Ümit’s elder sister as well as her mother-in-law and a friend support in the kitchen and with serving customers, but it’s mostly a one-woman show here. Her son defers to her on everything food-related, but manages the business side, the marketing and decor, which is designed to feel like a home environment. Downstairs are typical tables and chairs, but the large upstairs room is a domestic scene: large bay windows, burgundy and gold wallpaper, sofas and wooden dining tables, stacks of books, even a fax machine. We ask Ümit about the two quirky window decorations hanging on the outside – a lifesaver ring and the dangling feet of a large plush pink bear. “My son,” she shrugs, shaking her head in bemusement.
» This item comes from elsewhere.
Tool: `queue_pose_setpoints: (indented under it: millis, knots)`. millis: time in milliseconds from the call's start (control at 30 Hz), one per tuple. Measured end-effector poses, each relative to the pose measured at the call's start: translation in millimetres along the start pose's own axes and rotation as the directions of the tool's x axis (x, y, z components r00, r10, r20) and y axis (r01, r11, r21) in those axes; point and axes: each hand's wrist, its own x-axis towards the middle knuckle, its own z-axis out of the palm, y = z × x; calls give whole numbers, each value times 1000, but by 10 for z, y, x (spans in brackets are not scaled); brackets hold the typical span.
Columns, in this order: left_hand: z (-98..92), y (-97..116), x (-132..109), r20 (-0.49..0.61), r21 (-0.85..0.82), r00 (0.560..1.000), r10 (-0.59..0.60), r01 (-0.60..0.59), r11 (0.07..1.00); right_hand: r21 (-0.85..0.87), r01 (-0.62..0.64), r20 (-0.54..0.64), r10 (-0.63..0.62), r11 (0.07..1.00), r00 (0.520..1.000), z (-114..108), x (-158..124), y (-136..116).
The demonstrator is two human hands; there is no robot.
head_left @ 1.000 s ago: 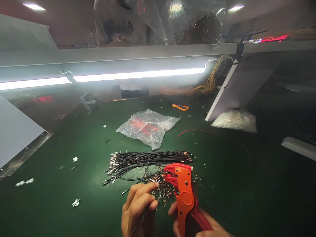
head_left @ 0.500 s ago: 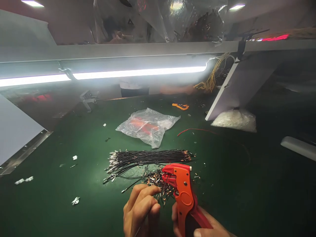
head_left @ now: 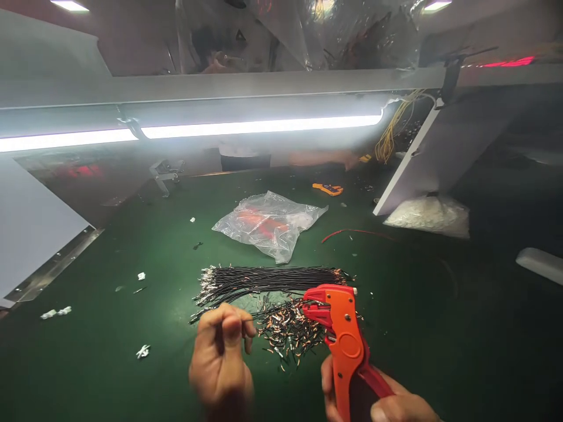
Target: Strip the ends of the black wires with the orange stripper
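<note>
My right hand (head_left: 391, 398) is wrapped round the handles of a red and orange wire stripper (head_left: 347, 328), its jaws pointing left. To its left, the fingers of my left hand (head_left: 224, 351) are pinched together on a thin black wire (head_left: 264, 316), which runs toward the stripper's jaws; its far end is hard to make out. Just below and between the hands lies a heap of short black wire offcuts (head_left: 290, 334) with copper-coloured bits. Beyond it, a bundle of black wires (head_left: 272, 278) lies sideways, with silvery terminals at the left ends and bare copper at the right.
A clear plastic bag (head_left: 272, 225) with something orange inside lies behind the bundle. Farther back are an orange-yellow tool (head_left: 328, 189) and a red wire (head_left: 352, 231). A filled bag (head_left: 428, 217) rests by the slanted white panel (head_left: 407, 158). White scraps (head_left: 143, 351) dot the left side.
My left hand has moved left, away from the stripper, and turned, its fingers now pinched on the wire. The stripper appears slightly farther right as the whole view shifts.
</note>
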Motion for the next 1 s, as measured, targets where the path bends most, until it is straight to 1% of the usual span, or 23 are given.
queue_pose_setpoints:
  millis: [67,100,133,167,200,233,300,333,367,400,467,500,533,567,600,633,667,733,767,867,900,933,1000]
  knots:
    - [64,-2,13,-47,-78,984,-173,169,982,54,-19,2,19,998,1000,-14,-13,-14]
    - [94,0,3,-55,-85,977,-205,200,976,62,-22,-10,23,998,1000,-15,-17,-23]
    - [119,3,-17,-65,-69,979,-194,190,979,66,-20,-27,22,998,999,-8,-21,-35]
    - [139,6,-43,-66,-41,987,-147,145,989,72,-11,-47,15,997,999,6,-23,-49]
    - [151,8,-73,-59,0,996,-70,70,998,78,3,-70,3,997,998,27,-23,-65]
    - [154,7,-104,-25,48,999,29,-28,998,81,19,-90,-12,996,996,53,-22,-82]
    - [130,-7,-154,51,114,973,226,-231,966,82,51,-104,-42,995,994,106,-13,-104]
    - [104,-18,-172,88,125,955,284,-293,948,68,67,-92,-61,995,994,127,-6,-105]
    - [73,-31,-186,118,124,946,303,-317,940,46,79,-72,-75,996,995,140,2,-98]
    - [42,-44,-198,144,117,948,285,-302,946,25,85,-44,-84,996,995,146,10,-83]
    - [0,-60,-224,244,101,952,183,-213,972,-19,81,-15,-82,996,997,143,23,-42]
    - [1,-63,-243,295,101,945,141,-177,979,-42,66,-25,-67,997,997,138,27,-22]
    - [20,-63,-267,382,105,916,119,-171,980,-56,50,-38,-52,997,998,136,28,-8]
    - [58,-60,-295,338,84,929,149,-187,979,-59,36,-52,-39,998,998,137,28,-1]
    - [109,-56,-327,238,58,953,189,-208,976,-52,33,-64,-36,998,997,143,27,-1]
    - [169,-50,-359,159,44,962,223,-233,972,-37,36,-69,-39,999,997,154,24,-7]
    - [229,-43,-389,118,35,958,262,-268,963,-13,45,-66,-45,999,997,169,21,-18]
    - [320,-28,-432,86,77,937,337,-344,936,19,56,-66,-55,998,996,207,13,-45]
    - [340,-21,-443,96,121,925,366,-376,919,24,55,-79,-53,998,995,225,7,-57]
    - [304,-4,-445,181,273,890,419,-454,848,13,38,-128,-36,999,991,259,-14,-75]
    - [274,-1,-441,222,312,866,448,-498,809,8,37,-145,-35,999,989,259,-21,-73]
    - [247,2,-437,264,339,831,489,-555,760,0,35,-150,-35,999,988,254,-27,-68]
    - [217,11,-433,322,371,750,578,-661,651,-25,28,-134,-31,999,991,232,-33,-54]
It’s hard work, opening and closing the place every day, barely resting. But despite the pressure of running a small business, Ümit sees a reward here that didn’t exist in professional kitchens. “Before, I never saw the people,” she says. “Now I can see the customers, see how they enjoy the food. They always tell me ‘eline sağlık.’” (A Turkish phrase to express enjoyment of food, literally translated as “health to your hands.”) Customers, mostly Turkish but foreigners as well, range from young to old, students to nearby hospital workers. Many famous people – musicians, politicians and gourmets – have eaten here, and one high-profile customer especially appreciates her food: she goes once a month to make food for first lady Emine Erdoğan, who hails from Siirt.

“I’d like to teach people so they can keep this tradition,” Ümit says. Then she can pass the kitel baton to someone younger and move on to her dream plan for retirement: living on the coast and riding her bicycle.